* **EXERCISE DIRECTIONS**: Go through the following data and transcribe exactly the stretch of lines from the one holding "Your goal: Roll" to the one holding "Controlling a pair", both included.

* **DATA UNDER STUDY**:

☆ ☆ ☆ ☆ ☆

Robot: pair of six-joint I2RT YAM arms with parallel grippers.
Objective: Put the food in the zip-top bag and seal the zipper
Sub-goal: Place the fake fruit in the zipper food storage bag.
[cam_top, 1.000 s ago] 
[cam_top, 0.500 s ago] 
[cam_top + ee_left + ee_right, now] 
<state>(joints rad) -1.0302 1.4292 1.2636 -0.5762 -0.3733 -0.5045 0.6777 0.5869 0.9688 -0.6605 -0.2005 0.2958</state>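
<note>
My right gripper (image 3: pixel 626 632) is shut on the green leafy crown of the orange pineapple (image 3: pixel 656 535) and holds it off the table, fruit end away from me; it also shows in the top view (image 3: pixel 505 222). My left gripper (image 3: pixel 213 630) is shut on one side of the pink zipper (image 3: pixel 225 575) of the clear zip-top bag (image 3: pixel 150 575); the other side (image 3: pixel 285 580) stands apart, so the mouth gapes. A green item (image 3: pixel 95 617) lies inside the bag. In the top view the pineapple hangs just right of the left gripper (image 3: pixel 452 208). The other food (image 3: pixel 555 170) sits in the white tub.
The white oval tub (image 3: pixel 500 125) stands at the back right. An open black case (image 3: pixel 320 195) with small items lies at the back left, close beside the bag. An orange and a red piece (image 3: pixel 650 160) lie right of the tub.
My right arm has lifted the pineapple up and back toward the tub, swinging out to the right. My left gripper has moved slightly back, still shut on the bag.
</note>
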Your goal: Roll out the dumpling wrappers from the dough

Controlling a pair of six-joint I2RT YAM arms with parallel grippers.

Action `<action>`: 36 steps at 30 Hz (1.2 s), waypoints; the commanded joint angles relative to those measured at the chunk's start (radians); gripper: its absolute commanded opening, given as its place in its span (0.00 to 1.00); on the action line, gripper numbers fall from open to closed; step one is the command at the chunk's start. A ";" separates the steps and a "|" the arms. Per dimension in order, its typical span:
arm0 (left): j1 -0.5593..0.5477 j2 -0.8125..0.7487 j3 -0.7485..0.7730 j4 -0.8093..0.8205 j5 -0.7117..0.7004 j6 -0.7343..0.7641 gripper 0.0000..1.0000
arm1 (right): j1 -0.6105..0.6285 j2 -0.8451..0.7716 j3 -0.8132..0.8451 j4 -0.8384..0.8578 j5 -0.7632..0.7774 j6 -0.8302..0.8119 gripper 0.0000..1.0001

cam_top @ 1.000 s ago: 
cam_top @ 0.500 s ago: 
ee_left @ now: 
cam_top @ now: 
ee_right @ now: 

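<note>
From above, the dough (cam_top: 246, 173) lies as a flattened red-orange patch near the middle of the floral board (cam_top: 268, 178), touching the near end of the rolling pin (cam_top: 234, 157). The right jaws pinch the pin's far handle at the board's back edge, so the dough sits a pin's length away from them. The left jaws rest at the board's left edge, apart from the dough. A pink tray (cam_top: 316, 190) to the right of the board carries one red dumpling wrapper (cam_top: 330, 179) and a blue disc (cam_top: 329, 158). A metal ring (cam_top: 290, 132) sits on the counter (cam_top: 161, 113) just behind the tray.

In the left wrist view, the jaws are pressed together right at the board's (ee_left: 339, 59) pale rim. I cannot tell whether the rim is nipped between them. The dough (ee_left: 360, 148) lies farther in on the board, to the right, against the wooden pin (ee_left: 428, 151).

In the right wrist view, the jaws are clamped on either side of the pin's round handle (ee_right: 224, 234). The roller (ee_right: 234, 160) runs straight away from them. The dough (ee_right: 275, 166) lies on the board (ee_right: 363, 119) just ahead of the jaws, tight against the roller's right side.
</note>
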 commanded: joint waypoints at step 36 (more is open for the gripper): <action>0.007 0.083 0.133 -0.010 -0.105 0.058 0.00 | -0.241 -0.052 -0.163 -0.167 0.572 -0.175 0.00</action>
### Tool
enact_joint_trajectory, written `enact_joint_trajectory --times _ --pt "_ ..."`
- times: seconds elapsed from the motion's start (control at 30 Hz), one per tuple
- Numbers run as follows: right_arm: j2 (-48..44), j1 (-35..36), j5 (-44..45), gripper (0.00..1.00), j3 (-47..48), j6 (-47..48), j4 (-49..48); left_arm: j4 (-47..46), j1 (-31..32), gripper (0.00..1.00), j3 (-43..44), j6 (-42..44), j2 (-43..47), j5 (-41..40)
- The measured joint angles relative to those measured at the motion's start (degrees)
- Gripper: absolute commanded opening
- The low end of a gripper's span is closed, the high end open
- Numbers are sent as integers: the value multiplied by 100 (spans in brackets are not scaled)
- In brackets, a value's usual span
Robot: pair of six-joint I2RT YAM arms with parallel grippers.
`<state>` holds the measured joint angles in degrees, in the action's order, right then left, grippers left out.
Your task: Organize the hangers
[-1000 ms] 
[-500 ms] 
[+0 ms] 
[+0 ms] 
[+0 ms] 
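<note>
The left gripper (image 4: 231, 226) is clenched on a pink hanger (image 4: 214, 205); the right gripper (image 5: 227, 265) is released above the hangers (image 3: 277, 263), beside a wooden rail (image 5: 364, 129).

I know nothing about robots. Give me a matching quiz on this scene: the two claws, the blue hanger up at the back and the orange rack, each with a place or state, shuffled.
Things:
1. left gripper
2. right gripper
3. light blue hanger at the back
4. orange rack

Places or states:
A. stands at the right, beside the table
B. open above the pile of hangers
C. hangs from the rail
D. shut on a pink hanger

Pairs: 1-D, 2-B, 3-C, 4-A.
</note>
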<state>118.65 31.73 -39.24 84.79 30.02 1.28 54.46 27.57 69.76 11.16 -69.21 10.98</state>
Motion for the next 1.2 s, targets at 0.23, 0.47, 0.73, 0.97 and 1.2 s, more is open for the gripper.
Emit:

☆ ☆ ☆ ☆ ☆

* **ANSWER AREA**:
Your goal: Roll out the dumpling wrappers from the dough

Controlling a pair of six-joint I2RT YAM arms with parallel grippers.

This answer is now complete.